There will always be users who are way beyond the curve, who can walk into a store and know far more about the devices and apps than the worker bees. These people will always grumble that MNO’s are too restrictive, too slow, too afraid. Some MNO’s are. People are like that, and people run MNO’s. Our customers are like that too. It’ a gradual change happening, kicked off 18 months ago by T-Mobile & 3, kicked in the pants by the iPhone a year ago and no doubt again this Friday. The public are slowly learning what’s possible and what to expect. It’s gathering pace. The enablers are lining up, heads are getting around what is possible, what works, what doesn’t. We are Letting Go, and in doing so everyone will win.

Developers need to evolve along with the MNO’s and customers. Some will be wildly successful, most won’t be. The ones with viral apps, that hook into un-mobilised communities, enabling them to engage in their passions instead of just being another ‘me too’ IM or MoSoSo tool, they will succeed. The Great British Gardening app will rise, I’m sure.

7 COMMENTS

  1. This is exactly what Vodafone R&D's Betavine is all about. Allowing niche players access to the Vodafone APIs and letting them distribute their apps via web and .mobi.

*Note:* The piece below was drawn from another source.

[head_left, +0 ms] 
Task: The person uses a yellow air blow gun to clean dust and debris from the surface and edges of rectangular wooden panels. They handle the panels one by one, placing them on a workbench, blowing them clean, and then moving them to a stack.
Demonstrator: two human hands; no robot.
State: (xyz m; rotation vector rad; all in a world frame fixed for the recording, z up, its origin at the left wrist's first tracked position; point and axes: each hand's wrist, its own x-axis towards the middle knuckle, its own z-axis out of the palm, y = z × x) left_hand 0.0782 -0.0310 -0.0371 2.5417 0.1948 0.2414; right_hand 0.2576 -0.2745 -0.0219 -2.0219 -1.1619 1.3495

    The service is currently integrated into Vodafone live for Spanish customers. But anyone can point their browser at Betavine.net and get downloading.

    We're even drinking our own kool-aid by using it to promote our branded applications.

    Applications are really where it's at. We're always going to have some premium apps which we fully support, but we know that letting bedroom developers and other 3rd parties run wild is the best way to create a thriving ecosystem.

    The only way we can make the mobile web a success is by being open. Open protocols, open ideas, open development and, most of all, open minded.

  2. Hi Terence,

    Betavine has been around for a while – what has come out of it that's been picked up by VF operators around the world? i.e. is it working?

    /m

  3. Developers dont need operators anymore now that the walled gardens are down, people are exploring off-portal and data costs are falling. The question is, apart from Apple, who is going to emerge as the search and context provider for mobile applications and services – the operators could do it if they could create proper next generation smart portals but I dont see that happening.

  4. Developers dont need operators anymore now that the walled gardens are down, people are exploring off-portal and data costs are falling. The question is, apart from Apple, who is going to emerge as the search and context provider for mobile applications and services – the operators could do it if they could create proper next generation smart portals but I dont see that happening.

  5. Developers dont need operators anymore now that the walled gardens are down, people are exploring off-portal and data costs are falling. The question is, apart from Apple, who is going to emerge as the search and context provider for mobile applications and services – the operators could do it if they could create proper next generation smart portals but I dont see that happening.